抱擁

桃子は跳んだ。
阿久津たちがいる屋上の外へ。

地面に降りると一般の歩行者達が居たが皆一様に静止していた。

やっぱり。
またゲートが開きかけている。
れいなが全身を炎と化して襲い掛かる。

体当たりするようなれいなの攻撃をギリギリのところでかわす桃子。
熱い。これが幻影にせよ、本物にせよ、この炎をなんとかしないと。

桃子はある方角へと急いで逃げて行った。
多分こっちであっているはず。こっちの方に・・・

「待たんね、いつまでも逃げ切れんよ」
れいなの手が桃子の肩を捉える。
苦痛に顔を歪ませながら蹴りで応戦し、れいなを突き放す。

もう少し。確かこっちに。

桃子は道端の塀を乗り越え、ある場所に入っていった。

ざばーん!!
激しい水しぶきが上がった。
やった。思ったとおり。学校があった。そしてプール。

桃子はプールの真ん中に膝から下だけを水につけた状態で浮いていた。
桃子がいる部分の水深は1.7mくらいあるので普通ではありえない状態である。

「なるほど、考えたね。でも無駄やけん」
れいなはプールサイドに立ち不敵に笑う。

大丈夫、止められる。
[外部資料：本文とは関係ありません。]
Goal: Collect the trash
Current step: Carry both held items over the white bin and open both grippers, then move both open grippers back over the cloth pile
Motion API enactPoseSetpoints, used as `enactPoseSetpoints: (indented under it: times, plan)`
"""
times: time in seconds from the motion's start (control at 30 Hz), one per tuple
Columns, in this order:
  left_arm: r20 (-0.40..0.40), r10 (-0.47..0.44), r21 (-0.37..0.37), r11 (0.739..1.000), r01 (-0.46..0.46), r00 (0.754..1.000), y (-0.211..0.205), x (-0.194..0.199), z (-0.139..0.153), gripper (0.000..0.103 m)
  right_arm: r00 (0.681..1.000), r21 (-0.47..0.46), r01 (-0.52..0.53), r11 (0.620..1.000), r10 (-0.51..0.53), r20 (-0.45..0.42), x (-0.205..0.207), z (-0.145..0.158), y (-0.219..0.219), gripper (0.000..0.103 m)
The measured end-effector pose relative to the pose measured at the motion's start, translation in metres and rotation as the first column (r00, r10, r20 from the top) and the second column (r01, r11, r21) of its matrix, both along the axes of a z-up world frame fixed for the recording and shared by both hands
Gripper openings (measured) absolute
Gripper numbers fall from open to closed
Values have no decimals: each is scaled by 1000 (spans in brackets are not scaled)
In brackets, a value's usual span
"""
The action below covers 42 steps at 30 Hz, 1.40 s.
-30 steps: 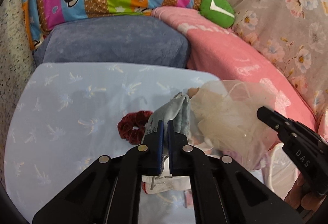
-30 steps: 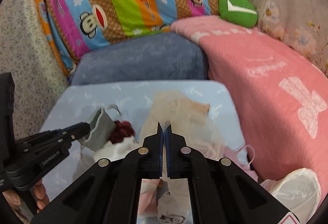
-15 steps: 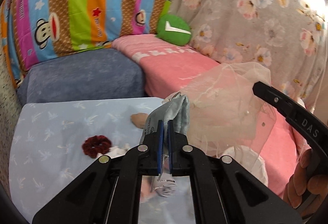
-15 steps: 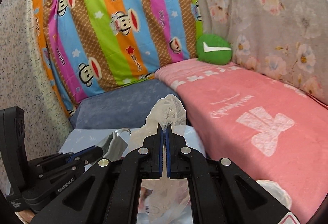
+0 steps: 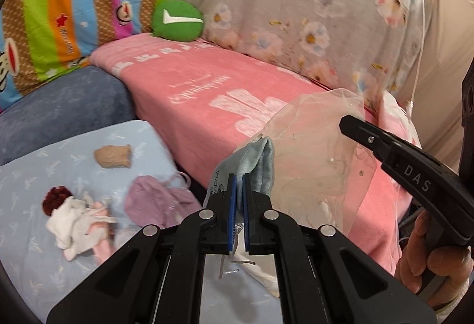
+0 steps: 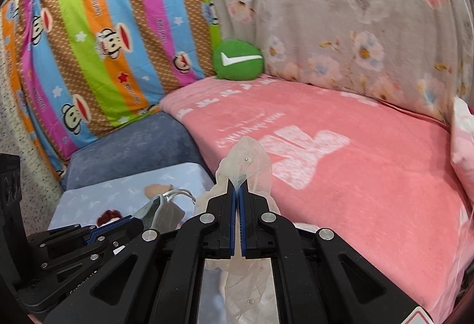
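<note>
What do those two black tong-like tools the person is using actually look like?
Both are matte black plastic. Each gripper, left and right, has two tapering fingers lined with blue pads, joined by angular linkage arms with silver rivets. The right one carries white "DAS" lettering on its side. No cables or sleeves are visible.

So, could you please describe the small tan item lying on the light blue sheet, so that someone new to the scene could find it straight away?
Start at the pink blanket and drop to the light blue patterned sheet beside it. The tan knitted piece lies alone near the sheet's far edge, apart from the purple cloth and the white rag nearer the camera. It is the only beige item, short and ribbed.
</note>
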State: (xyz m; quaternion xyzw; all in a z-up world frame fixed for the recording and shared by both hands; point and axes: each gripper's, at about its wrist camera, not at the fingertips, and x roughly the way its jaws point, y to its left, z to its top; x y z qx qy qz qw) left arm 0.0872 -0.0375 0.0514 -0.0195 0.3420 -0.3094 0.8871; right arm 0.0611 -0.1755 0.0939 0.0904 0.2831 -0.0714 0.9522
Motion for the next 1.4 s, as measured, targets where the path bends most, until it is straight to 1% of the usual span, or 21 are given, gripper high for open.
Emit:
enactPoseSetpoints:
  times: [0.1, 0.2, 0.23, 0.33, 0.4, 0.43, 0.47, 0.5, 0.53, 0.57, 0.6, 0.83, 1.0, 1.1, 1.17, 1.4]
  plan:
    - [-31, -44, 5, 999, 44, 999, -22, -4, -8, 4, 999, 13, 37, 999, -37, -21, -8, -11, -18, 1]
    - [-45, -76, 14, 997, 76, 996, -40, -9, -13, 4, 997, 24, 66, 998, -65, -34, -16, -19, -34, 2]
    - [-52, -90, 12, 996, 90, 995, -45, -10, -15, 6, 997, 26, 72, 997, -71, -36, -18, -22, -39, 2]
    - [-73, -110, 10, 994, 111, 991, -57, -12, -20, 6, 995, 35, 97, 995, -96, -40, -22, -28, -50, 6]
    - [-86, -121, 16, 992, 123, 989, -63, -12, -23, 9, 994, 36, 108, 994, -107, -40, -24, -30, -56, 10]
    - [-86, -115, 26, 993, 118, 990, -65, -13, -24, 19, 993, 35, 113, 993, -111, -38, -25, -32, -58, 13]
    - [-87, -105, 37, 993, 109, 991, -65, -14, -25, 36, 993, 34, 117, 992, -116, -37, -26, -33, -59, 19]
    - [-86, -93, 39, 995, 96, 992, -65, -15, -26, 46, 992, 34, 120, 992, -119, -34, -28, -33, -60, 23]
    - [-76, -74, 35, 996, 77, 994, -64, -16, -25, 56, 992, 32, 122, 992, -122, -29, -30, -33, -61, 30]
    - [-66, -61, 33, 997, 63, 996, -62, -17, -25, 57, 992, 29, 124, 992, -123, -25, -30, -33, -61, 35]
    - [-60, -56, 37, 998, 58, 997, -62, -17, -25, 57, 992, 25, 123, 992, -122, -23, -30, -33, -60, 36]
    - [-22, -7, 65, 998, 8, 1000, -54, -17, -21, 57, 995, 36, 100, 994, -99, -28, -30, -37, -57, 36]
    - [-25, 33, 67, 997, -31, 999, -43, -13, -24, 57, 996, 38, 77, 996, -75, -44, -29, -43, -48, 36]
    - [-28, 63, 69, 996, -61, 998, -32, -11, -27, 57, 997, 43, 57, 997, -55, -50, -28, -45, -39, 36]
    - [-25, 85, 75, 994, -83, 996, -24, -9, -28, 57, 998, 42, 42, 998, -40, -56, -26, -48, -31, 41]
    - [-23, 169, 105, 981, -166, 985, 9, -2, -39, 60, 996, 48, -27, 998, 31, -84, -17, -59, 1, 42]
桃子は大きく息を吸い込み全身に力をみなぎらせた。

れいながプールサイドから跳ぶ。
桃子は大きく息を吸い込み、プールへと身を沈めた。
れいなは水面に飛び込み赤い炎をまとったままで桃子に迫る。

水中でれいなの拳を受け止める桃子。

「熱い!!」
桃子の顔に驚愕の表情が現れた。

そんな、水中でもこの炎は有効なの?
大丈夫、打ち消せるはず。
桃子はれいなの拳を両手で掴んだままれいなを睨みつける。

熱い。手だけでなくまるで全身が焼かれているようだ。
田中さん、なんでこんな。

れいなの形相に何かを感じ取る桃子。
苦しいの?水中だから?
違う。熱いの?田中さんも炎から受ける熱を我慢している?

自分自身すら焼く炎を攻撃に使っているの?
桃子の足がプールの底を蹴り、水中から二人が飛び出した。

プールサイズの金網に全身を強く打ちつけられる桃子。

近くに着地したれいなもよろめく。


「もう、降参せんね?桃子ちゃんに勝ち目はなか」
れいながなぜか悲しそうな声で桃子に語りかけた。

桃子はよろよろと起き上がり、しかし何かを決意した瞳でれいなを見つめた。
「降参・・・しません」
桃子はゆっくりとれいなに近づいていく。

「なら、燃えてしまえ!!」
れいなが全身から炎を発する。

そのれいなに一歩一歩近づく桃子。
やがて・・・

「うぁ」苦しそうに呻く桃子。
全身炎と化したれいなの体を両手で包む様に抱きしめようとしていた。

「何するん?」
そういうれいなも苦しげな表情を浮かべる。

「田中さんに付き合います。最後まで・・・あたしの気力が続く限り・・・例え一緒に燃え尽きても・・・この炎が消えるまで」
「離せ」
呻くれいな。
「離しません」
桃子は苦痛に顔を歪めながらも、れいなを抱きしめる力を緩めなかった。
「田中さんが何故、私達と戦うのか?自ら苦痛に耐えてまで。私にはわかりません。でも、私は同じ苦しみを田中さんと一緒に・・・」
「れいなは苦しくなんか・・・」
「嘘」
「離せ」
桃子の表情が少し緩む。横目に桃子の顔を見るれいな。
「何笑ってるん?」
「だって・・・離せって言ってるくせに、田中さん全然力入れて私をはがそうとしないじゃないですか」
「そんなこと」
「うぁあああああああああ」桃子が痛みに呻く。
もはや体が痛いのか心が痛いのかよくわからない。
両目から涙がこぼれ落ちる。
「離せ、離せよ」
れいなの目にも涙が浮かぶ。

炎が揺らめく。
赤い炎はやがて蒼くなり・・・
「桃子ちゃん」
れいなが囁く。
「ごめん」
炎が消えた。
そして二人はその場に崩れ落ちる様に倒れた。